そう、勇者カイルは魔王を殺していない。これは勇者と魔王しか知らない事である。そして、別れ際にカイルは魔王の服従の礼を受けた。もし、シルビアが魔王であればイブがカイルだと気づくはずだし、仮に知らん顔をしていても服従の礼を受けた相手の行為を妨げる事はしない〜角は触らせてくれるはずだ。
「分かった。でもいいの?」
「はい」
イブはシルビアの角に触れる。そして魔王と同じ言葉を口にする。
「孤高にして偉大な魔の者よ、正しい道を歩め、そして多くの祝福を!」
イブはシルビアに、魔王ハデスと服従の礼儀をしたときと同様の言葉を与えた。シルビアがこの言葉の意味を知っているかどうか、は問題ではない。これからのシルビアへの言葉であるから……。
△△△△△△△△△△△△△△
イブからお言葉を戴いている。不思議な気持ち……ふとママの事を思い出した。何故か過去が蘇る。

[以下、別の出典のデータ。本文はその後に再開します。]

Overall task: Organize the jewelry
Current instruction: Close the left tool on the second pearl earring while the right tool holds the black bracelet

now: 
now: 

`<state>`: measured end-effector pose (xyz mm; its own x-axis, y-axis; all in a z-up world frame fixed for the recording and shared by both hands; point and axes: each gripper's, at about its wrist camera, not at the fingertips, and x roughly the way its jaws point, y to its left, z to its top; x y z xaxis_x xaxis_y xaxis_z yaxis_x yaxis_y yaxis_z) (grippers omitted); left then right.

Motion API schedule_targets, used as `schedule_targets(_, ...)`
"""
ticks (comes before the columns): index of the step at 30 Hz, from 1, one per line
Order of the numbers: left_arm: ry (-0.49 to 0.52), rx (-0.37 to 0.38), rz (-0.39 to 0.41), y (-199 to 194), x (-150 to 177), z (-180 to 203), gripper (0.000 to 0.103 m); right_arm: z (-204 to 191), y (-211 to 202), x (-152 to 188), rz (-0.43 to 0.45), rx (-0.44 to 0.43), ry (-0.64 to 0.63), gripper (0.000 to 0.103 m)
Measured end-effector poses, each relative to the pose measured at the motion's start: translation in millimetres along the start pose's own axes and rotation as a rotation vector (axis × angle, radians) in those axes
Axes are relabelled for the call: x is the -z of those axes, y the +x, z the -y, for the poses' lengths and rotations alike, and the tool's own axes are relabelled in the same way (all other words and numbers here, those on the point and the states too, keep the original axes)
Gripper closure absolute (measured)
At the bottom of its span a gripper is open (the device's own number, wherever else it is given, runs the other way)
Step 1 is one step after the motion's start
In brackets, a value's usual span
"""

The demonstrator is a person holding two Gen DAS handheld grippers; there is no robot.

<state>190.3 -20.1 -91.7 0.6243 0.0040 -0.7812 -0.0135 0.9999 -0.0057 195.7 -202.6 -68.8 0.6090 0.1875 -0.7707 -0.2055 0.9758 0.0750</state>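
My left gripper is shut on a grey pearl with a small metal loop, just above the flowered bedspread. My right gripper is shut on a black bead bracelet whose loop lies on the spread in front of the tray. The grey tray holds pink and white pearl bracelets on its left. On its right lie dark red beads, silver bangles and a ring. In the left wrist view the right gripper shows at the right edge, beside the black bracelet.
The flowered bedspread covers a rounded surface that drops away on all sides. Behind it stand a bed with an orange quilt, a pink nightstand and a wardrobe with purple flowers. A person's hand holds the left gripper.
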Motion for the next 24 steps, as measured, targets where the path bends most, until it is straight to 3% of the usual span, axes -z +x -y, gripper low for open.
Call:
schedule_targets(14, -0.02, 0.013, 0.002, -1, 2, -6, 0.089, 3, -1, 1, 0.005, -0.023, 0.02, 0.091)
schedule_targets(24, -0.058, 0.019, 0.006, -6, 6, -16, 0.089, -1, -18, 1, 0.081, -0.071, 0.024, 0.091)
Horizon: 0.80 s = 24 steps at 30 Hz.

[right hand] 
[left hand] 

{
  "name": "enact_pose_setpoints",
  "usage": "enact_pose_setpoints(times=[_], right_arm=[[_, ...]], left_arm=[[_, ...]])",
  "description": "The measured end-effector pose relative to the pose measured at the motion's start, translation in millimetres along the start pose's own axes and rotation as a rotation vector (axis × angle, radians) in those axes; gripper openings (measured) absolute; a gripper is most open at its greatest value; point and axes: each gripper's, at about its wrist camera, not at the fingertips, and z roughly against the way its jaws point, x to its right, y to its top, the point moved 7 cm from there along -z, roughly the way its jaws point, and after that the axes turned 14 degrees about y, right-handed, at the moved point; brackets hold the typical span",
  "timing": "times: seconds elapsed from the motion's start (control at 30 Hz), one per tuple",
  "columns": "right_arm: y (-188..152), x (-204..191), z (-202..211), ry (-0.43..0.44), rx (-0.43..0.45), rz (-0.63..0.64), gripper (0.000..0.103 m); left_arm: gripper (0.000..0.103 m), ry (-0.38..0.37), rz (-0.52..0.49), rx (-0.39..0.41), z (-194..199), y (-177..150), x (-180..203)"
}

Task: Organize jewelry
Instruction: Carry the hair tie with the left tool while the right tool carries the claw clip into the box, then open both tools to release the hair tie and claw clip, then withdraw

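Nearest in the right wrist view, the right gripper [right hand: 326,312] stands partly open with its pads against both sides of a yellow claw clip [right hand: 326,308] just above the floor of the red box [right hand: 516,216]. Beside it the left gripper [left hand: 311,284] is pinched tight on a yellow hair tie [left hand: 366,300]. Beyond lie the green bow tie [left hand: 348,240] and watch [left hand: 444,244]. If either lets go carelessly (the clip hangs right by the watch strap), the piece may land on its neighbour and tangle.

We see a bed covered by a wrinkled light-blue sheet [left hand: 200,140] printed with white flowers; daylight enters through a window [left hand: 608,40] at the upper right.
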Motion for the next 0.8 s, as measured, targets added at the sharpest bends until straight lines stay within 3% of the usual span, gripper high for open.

ママは人間であった。パパは魔族で名前をハデスといったそうだ〜シルビアを身籠って直ぐに人によって殺されてしまったとママから聞いていた。ママは優しかった、なのでシルビアも人を恨むようなことはなかったのだが……。
シルビアはママと人目を忍んで森の奥深くで生活していた。だがある日、パパを害した黒魔魔道士の軍団がやってきた……その魔道士軍団は人間のママをまるで虫けらのように惨殺した。

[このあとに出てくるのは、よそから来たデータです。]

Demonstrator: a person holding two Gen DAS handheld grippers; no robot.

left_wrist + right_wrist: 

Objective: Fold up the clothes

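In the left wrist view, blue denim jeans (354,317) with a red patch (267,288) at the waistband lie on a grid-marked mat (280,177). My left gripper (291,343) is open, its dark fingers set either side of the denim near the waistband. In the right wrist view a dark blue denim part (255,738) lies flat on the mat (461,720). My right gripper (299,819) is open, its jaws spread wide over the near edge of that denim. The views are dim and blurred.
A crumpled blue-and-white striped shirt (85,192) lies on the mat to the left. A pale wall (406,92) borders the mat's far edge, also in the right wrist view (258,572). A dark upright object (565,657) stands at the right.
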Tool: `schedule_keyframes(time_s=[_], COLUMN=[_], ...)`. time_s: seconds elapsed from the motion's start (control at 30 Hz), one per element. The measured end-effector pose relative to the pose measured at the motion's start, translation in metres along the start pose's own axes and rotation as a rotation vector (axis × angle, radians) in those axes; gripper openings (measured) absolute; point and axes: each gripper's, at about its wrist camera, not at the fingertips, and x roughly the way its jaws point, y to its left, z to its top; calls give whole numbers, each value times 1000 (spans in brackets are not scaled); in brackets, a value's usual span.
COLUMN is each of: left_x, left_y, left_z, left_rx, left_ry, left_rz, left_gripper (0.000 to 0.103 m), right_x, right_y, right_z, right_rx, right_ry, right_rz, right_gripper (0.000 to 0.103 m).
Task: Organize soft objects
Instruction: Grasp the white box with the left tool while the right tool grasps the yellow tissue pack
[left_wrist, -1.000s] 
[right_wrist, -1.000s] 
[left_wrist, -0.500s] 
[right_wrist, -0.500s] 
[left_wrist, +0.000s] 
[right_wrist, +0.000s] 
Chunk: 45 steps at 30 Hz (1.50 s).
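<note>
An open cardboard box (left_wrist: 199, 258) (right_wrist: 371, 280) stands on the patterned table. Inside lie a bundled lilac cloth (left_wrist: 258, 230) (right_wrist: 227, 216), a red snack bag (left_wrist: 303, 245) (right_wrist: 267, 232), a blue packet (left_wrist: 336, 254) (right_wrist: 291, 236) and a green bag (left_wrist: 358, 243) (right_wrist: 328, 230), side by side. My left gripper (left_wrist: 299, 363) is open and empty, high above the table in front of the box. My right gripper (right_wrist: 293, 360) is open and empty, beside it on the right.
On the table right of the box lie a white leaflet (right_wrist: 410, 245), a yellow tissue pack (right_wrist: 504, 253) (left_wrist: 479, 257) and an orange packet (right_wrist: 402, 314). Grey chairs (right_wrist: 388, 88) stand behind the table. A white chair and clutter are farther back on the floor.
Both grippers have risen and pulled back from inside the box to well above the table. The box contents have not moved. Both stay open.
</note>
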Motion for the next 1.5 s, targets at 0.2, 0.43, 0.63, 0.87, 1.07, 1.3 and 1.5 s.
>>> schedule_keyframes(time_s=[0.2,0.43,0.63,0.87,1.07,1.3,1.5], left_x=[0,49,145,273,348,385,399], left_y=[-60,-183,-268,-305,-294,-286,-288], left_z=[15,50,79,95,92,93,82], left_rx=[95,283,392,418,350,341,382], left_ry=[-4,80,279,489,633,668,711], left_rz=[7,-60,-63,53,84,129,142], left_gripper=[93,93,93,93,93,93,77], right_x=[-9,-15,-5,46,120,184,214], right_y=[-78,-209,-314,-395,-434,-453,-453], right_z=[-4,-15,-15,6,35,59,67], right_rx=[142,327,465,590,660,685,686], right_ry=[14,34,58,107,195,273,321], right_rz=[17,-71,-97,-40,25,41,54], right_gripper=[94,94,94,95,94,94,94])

「おい、こっちにもちっこいのがいるぞ。コイツ、魔族だ」
「まだ小さいけど油断するなよ。全力で…………」
「まて! 何をやっている! 殺すなという勇者様の伝達に背くのかっ!」
白い魔導服を来た女性にシルビアは救われた。その女性はシルビアに優しく接してくれて、その女性の提案でここ、サンドラにやってきた。女性の名前はマーリといった。
シルビアは過去の記憶から戻り目を開けた。
「…………イブ様…………」
「ん? なんだよいいよ、イブで。友達だろ(笑)」
イブは優しい目でシルビアを見つめていた。